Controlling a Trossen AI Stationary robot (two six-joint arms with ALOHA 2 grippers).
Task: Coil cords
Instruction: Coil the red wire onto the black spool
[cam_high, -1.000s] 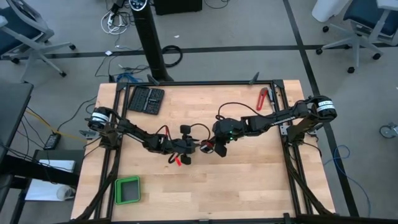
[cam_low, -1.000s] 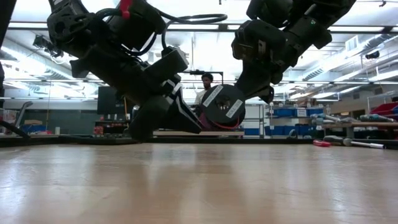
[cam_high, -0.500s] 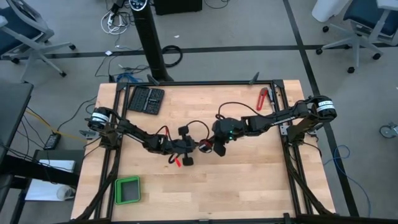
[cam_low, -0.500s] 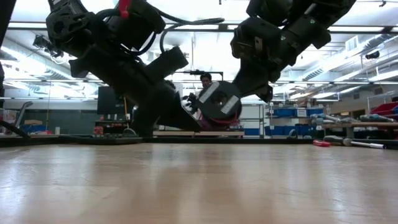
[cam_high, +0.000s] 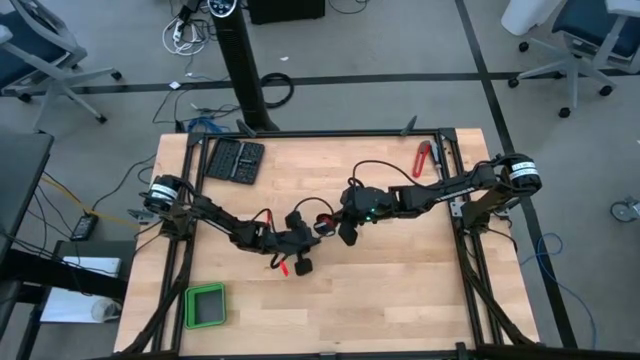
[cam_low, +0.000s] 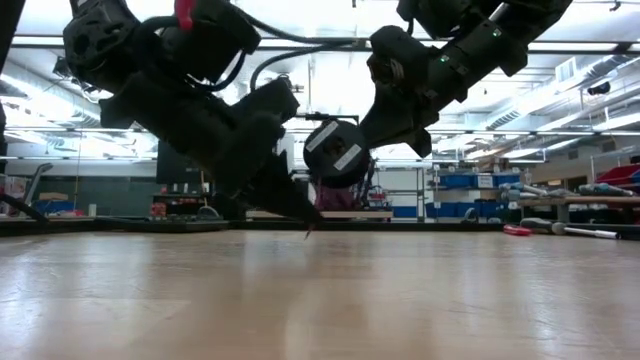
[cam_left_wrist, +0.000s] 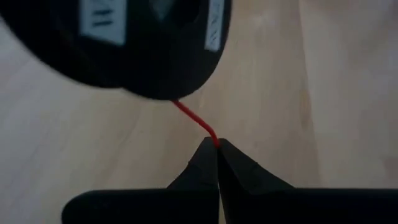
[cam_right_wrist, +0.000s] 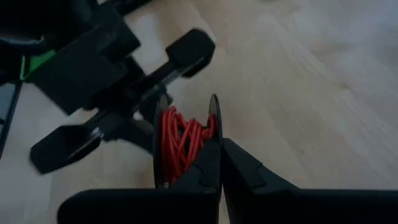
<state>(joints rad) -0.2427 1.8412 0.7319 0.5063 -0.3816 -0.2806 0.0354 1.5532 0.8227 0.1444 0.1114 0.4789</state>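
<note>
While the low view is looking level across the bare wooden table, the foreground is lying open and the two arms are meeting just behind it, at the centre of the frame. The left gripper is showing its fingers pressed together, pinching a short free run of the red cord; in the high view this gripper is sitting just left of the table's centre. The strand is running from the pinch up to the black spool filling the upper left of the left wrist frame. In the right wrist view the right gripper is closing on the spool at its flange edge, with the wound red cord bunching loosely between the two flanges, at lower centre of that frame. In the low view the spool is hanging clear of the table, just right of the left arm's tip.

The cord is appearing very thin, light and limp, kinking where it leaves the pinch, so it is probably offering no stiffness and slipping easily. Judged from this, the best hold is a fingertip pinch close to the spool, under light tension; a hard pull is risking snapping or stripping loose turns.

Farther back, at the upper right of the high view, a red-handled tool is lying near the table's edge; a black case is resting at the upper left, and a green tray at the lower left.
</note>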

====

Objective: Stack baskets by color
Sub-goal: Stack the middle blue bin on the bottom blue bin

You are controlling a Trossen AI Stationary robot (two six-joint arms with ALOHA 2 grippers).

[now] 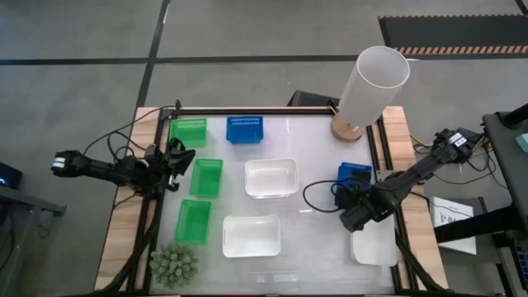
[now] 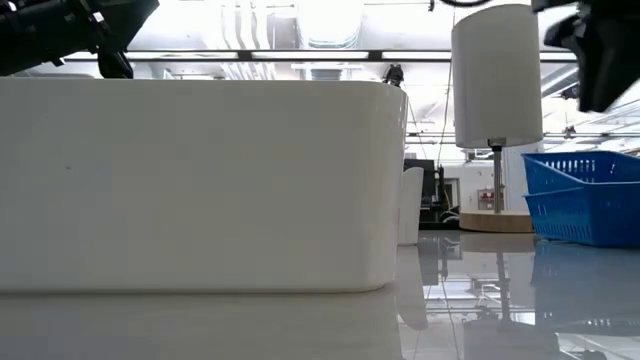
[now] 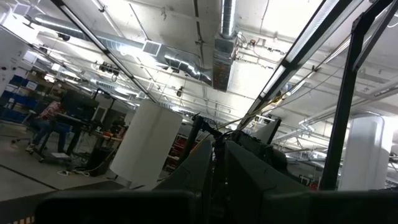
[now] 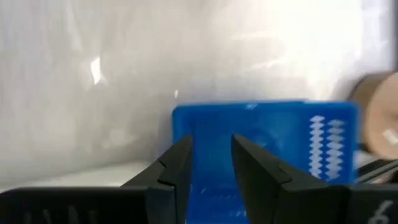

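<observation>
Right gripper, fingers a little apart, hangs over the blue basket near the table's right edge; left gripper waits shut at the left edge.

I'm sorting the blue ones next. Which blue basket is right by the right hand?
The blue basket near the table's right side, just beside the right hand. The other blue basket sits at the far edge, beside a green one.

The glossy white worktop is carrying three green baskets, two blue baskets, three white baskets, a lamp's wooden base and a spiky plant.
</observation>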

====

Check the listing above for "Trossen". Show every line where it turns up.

Controlling a Trossen AI Stationary robot (two six-joint arms with ALOHA 2 grippers).
You are controlling a Trossen AI Stationary robot (two six-joint arms with ALOHA 2 grippers).

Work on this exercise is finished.